While Jordan seemed to weave
through society like a snake through tall grass, Priscilla Aberdeen,
seated in the back of their round booth, seemed to take the path of most
resistance, whether it was getting decent grades through all night study
binges then sleeping through the whole weekend, or dieting by, well,
doing the same thing—strict calorie counting and three-hour gym sessions
coupled with huge binges. Despite this, she maintained that happiness did not
lead to success, and she hadn’t gone to college to become a
failure.
Next to Chelsea sat Theresa
Sillim, who was majoring in religious studies even though she intended to
be a full-time yogi, so she didn’t need the degree. Her passion gave her
a justifiable reason to always wear yoga pants and an athletic top or
sweats.

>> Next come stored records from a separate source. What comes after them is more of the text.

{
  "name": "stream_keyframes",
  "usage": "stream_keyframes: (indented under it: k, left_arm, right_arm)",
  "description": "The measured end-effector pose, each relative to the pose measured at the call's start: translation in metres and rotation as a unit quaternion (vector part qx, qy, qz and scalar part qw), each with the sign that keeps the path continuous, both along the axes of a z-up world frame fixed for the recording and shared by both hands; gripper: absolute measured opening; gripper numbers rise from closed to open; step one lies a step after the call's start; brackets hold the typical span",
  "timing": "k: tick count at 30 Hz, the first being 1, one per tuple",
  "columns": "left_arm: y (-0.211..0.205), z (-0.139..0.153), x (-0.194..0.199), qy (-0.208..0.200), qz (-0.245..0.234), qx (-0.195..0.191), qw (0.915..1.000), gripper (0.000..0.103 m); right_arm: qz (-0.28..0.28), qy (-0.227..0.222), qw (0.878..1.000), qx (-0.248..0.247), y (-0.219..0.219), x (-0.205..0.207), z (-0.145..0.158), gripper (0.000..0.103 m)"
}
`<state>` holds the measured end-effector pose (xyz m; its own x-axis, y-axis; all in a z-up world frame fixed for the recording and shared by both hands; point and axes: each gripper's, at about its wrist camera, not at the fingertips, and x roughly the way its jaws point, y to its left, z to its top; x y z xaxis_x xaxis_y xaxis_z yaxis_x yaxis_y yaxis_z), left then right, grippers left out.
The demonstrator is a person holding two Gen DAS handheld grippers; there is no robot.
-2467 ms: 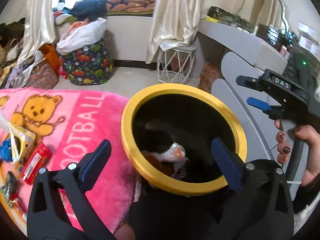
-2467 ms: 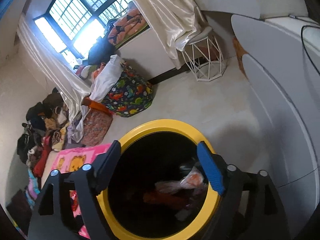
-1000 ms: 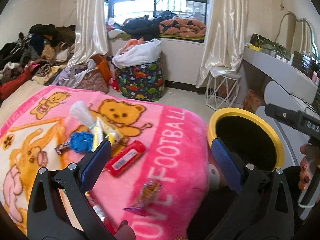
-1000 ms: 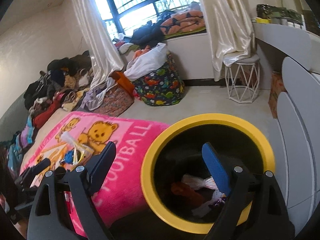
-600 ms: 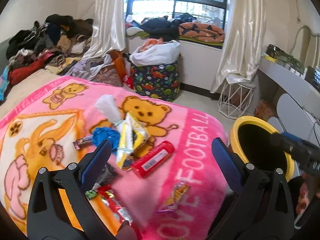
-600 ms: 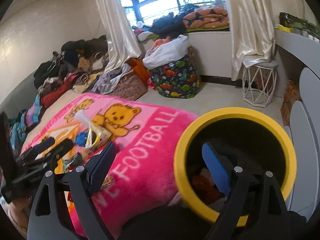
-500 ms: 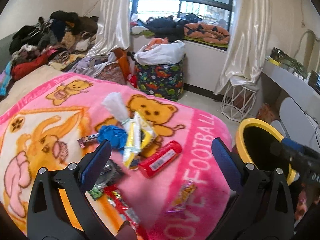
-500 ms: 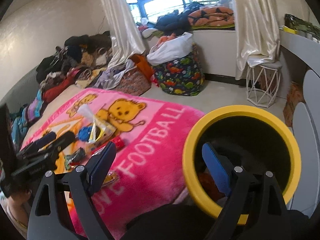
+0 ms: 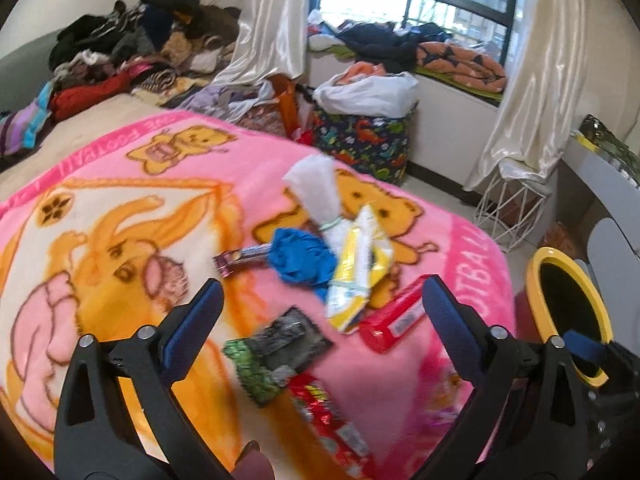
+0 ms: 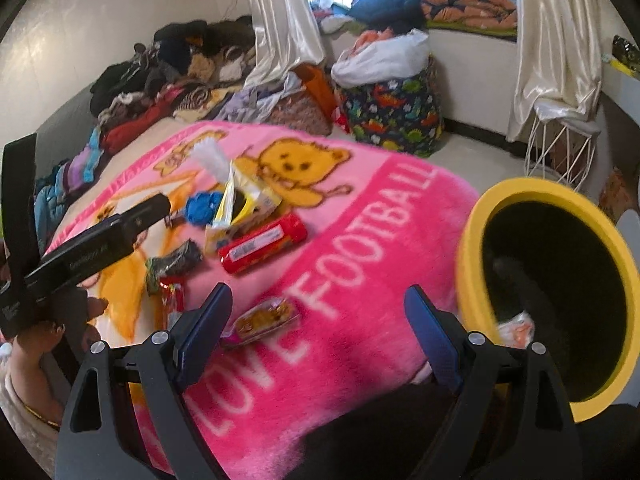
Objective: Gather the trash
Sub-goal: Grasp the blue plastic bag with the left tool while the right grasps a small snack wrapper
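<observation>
Left wrist: left gripper (image 9: 320, 312) hanging wide open, empty, over wrappers (image 9: 280, 354) on blanket (image 9: 100, 216) | right wrist: right gripper (image 10: 316, 328) gaping open, holding nothing, near snack pack (image 10: 266, 318) | red tube (image 10: 262, 244) lying mid-blanket | bin (image 10: 520, 196) sitting beside blanket, trash (image 10: 516, 330) inside
</observation>
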<state>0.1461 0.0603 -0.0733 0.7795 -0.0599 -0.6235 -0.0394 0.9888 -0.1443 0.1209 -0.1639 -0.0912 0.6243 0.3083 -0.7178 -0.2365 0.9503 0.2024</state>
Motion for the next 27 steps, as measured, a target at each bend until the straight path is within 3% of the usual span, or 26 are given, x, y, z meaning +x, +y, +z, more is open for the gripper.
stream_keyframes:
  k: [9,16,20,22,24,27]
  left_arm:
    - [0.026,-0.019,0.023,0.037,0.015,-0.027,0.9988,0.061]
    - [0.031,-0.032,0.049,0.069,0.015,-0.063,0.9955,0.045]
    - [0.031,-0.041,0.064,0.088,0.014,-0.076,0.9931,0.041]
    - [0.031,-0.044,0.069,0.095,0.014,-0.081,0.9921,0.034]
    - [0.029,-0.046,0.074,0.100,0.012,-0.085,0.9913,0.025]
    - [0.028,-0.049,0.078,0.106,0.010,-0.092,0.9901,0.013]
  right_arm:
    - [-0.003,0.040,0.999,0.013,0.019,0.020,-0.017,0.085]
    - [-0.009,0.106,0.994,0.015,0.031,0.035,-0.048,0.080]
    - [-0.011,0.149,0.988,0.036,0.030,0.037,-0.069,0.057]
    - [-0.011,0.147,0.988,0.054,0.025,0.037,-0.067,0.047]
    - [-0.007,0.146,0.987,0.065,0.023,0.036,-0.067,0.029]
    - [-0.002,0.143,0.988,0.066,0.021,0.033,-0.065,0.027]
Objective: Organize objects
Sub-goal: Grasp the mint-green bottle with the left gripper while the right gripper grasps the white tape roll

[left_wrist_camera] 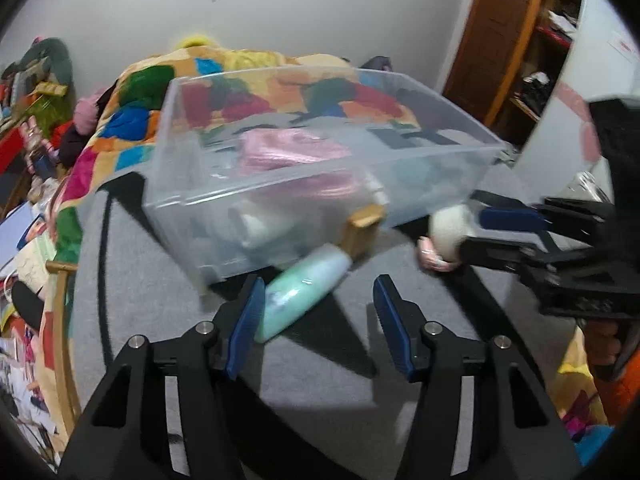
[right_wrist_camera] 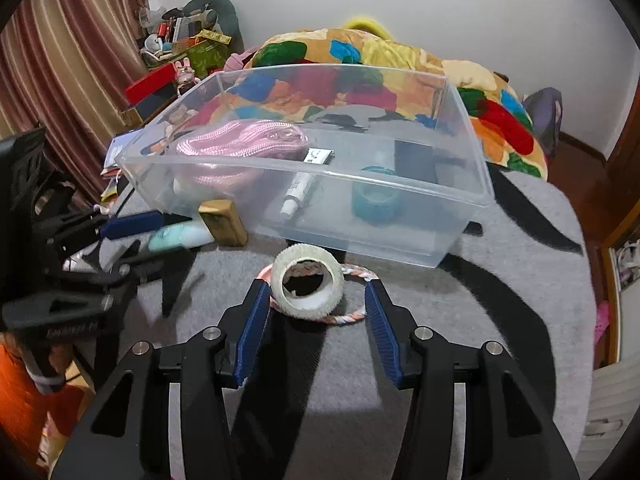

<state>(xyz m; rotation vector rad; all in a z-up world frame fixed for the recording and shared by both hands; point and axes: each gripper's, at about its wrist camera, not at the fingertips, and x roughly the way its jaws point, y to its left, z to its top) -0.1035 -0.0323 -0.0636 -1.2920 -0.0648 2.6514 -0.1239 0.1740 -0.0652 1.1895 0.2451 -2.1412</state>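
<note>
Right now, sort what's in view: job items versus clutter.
Job:
clear plastic bin
mint bottle with wooden cap
white tape roll
braided cord loop
left gripper
right gripper

Lying about:
patchwork blanket
striped curtain

The premises are a lived-in bedroom in a private home. A bed with a grey blanket (right_wrist_camera: 500, 320) takes up most of the floor, and a patchwork quilt (right_wrist_camera: 400, 56) in bright colours is heaped at its far end against a plain white wall (right_wrist_camera: 480, 12). Striped curtains (right_wrist_camera: 68, 68) hang at the left, a cluttered side table with toys and boxes (right_wrist_camera: 184, 52) stands in the far left corner, and a wooden door (left_wrist_camera: 500, 36) with open shelves (left_wrist_camera: 556, 36) beside it lies to the right.
</note>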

It was a style that required little effort to put together, but
more importantly, she was always comfortable.
“Hey, Chelsea.” Priscilla smiled a
little, glancing around with a conspiratorial drop in her voice, as if
anyone could’ve overheard them among the bar’s crowd. “Can you do the thing?”
“Oh, yeah!” Jordan grinned, egging Chelsea on. She could convince damn near
anyone to do her bidding with little more than the spark in her eyes. “Do
it, come on. Please? For me.” She took a long sip of her White Russian,
keeping her eyes trained on the soon-to-be-Doctor of Psychology—Chelsea’s
real passion, despite her skill in mathematics.
Theresa glanced between them,
chuckled weakly and joined in. “It’s so cool!” She disapproved because it
normally meant irritating someone or spoiling a drink. Still, she couldn’t
stand between her friends and a good time.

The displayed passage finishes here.